You do. You also touch an important point, at least in my opinion, that should be mentioned before the quality of a module's design is discussed, namely what the module was designed to do. See, as far as I can see, adventures can be as diverse as literary genres can be, or tools in a toolbox, or computer programs. Simply lumping them all together as "roleplaying adventures" and comparing them on that premise is about as effective lumping all books together and then go and compare, say, the biography of Otto von Bismarck with the latest horror novel from Stephen King. Of course, the focus in roleplaying adventures is much tighter than in books, and I agree that there are mechanistic and layout factors that faciliate an ease of use, and a smoothness of play with an adventure, like the important stats of NPCs where they are needed, clear floorplans of the important locations being identical to what is described in the textboxes, etc.

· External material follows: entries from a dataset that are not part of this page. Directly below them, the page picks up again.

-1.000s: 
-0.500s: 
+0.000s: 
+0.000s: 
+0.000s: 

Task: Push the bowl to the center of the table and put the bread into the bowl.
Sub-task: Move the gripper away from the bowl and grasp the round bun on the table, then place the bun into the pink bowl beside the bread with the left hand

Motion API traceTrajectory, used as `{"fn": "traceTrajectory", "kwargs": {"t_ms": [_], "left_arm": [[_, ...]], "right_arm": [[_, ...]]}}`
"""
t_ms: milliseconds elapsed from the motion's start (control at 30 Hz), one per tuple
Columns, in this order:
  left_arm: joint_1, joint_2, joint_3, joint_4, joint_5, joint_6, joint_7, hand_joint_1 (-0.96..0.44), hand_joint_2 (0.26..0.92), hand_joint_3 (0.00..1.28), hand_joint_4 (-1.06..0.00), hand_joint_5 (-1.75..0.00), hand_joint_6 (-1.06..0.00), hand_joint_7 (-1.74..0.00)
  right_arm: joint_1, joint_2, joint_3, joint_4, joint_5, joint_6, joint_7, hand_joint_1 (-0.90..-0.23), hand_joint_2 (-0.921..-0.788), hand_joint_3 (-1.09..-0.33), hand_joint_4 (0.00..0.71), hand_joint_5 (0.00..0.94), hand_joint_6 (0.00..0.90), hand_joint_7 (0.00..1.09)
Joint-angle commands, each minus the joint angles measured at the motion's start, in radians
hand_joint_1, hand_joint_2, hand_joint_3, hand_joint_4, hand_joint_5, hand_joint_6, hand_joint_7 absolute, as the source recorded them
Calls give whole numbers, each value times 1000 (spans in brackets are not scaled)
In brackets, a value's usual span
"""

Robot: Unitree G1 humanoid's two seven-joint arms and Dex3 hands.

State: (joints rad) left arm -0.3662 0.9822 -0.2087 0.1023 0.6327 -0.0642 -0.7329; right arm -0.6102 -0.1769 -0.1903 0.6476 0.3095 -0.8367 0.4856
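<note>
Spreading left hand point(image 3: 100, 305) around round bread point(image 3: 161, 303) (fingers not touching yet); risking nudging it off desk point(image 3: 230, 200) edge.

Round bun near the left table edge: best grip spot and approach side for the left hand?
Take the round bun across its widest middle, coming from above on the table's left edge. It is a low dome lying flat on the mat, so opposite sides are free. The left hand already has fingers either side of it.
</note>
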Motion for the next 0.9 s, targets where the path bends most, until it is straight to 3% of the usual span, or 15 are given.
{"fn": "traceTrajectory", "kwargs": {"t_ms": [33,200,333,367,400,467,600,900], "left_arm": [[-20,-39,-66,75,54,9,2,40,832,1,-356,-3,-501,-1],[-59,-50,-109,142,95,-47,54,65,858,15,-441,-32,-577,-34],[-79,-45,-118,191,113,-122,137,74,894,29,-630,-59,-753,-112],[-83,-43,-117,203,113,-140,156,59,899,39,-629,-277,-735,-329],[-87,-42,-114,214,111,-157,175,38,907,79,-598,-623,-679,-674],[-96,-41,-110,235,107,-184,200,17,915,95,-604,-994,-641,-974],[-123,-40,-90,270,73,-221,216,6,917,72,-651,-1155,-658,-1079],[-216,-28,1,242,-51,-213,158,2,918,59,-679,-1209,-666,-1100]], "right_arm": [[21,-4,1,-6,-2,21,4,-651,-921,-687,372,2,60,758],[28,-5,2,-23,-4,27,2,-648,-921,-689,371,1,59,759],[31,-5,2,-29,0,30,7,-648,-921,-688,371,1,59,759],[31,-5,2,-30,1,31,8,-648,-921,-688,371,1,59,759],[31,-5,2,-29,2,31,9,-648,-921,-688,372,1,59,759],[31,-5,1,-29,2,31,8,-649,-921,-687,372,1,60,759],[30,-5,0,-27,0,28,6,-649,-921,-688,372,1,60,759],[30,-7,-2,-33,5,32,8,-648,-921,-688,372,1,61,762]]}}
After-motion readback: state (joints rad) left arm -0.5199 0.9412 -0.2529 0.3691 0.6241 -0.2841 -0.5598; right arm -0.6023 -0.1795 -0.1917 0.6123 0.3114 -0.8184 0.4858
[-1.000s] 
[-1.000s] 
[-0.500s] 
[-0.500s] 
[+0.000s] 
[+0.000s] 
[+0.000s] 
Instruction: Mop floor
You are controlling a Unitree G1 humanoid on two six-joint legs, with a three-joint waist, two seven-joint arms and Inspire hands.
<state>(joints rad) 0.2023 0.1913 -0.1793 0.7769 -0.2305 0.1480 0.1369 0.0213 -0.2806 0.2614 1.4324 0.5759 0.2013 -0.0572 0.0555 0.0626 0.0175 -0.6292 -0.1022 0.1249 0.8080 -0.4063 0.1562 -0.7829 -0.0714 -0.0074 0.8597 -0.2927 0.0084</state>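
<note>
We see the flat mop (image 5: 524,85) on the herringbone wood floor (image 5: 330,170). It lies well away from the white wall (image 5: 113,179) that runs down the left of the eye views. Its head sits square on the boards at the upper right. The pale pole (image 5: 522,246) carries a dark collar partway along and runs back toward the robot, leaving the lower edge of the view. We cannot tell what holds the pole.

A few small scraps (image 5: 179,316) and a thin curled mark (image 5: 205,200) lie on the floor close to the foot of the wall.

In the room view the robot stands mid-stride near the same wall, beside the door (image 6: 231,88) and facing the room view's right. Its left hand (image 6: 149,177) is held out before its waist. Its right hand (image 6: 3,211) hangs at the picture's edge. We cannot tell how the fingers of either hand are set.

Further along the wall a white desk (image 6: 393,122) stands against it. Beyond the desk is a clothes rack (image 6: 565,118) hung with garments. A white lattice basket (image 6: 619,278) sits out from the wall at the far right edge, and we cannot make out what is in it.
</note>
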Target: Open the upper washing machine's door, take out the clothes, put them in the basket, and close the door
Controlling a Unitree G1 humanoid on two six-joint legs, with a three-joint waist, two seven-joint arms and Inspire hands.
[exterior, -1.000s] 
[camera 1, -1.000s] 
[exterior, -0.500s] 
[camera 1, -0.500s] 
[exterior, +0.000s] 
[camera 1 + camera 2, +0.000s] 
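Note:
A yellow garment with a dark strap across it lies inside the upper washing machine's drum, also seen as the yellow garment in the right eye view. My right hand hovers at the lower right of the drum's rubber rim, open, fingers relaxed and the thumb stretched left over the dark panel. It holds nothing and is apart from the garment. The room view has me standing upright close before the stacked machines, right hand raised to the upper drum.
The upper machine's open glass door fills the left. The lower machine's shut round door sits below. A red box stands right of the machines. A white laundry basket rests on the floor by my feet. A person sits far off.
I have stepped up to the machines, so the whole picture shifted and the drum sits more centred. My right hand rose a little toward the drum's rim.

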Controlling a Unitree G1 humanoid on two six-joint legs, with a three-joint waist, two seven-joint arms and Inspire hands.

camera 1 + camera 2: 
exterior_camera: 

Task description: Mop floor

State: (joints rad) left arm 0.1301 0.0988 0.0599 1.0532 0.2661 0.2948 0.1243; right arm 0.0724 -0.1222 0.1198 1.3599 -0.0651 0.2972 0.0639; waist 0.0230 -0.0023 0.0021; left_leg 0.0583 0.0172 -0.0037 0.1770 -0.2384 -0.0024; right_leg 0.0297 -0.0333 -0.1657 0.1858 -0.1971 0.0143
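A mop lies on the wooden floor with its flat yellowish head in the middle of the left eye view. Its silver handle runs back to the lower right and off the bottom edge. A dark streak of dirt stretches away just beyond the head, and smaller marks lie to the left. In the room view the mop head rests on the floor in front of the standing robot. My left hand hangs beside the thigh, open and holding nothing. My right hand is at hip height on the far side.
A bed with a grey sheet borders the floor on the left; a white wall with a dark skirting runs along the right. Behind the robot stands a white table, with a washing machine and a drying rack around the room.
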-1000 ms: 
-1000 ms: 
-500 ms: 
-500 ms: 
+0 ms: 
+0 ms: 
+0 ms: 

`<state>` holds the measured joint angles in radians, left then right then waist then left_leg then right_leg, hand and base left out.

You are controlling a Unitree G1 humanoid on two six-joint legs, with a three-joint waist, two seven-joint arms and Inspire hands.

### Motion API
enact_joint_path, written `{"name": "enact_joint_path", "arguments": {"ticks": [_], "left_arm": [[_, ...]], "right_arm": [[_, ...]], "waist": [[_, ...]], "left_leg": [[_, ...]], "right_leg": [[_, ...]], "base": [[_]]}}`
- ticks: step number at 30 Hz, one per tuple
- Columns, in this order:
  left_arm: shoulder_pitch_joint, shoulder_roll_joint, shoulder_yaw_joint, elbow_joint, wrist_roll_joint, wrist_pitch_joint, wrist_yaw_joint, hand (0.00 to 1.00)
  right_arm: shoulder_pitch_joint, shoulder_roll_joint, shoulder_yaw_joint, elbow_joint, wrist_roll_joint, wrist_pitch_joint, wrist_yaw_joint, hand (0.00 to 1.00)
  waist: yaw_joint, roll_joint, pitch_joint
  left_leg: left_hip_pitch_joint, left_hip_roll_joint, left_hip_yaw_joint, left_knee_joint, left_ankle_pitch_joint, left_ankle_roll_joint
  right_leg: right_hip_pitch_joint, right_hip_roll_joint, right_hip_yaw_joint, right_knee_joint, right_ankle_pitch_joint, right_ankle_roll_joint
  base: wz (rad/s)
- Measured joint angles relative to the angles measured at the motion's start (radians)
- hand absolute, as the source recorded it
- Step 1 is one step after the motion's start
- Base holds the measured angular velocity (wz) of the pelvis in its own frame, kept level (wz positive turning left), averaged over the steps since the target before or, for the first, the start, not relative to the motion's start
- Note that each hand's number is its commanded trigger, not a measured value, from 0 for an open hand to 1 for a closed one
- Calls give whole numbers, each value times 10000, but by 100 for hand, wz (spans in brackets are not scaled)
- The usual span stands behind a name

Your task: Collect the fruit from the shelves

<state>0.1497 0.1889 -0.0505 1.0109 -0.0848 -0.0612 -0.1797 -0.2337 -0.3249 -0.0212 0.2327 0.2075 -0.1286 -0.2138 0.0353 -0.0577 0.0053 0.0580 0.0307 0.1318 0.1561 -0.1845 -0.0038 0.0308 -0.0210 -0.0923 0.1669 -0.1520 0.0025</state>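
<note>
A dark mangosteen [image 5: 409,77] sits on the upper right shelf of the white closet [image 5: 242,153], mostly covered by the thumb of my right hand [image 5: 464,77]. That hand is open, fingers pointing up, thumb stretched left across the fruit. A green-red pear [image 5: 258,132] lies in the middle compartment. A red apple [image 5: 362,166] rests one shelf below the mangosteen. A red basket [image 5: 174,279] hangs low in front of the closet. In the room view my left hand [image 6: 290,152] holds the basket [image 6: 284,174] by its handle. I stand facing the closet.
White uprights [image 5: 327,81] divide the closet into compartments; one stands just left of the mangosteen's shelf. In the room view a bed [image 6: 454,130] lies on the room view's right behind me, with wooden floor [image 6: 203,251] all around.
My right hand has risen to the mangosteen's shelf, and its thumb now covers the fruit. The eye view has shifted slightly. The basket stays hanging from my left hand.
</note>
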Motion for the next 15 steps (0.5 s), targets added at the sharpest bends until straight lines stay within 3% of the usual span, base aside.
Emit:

But as far as I read that Castle Amber thread (and I have to agree to Spell, it made me wonder, too, why the heck they played that adventure in the first place, if something is so obviously not your taste, don't try it, and don't blame the bad taste in your mouth on the adventure afterwards), the general design wasn't what was criticized most, it were the whacky storyline, the weird events, and at a lot of points the author showed clearly that he simply wanted to trash the module from the first minute. He even put a monk in the group
especially to break the boxing scene as fast as possible. He went through the module with a certain kind of arrogance, and it showed in most of his descriptions. I mean, come on...emphasizing that some interactions were not written out in the module, but came from him, because he improvised? I don't want to sound like a "grumpy old roleplayer", but as far as I see it, that was pretty much standard back then, and still is today...if you get the rooms, the monsters, and the backstory of the setting, you either play it as a straight hackfest, or you make the story your own. That was part of the fun, that a module looked different with each DM, that you wrote your own adventure each time, and didn't have a predestined storyline rolling along with the help of the characters.
As far as I can judge it, Castle Amber doesn't have too many flaws, design-wise, especially for a
Basic D&D module, which didn't require half as much rules information as today's adventures do, and is consistent with its own story premises. The weirdness of the module might not be to everybody's taste, but that's what taste is all about.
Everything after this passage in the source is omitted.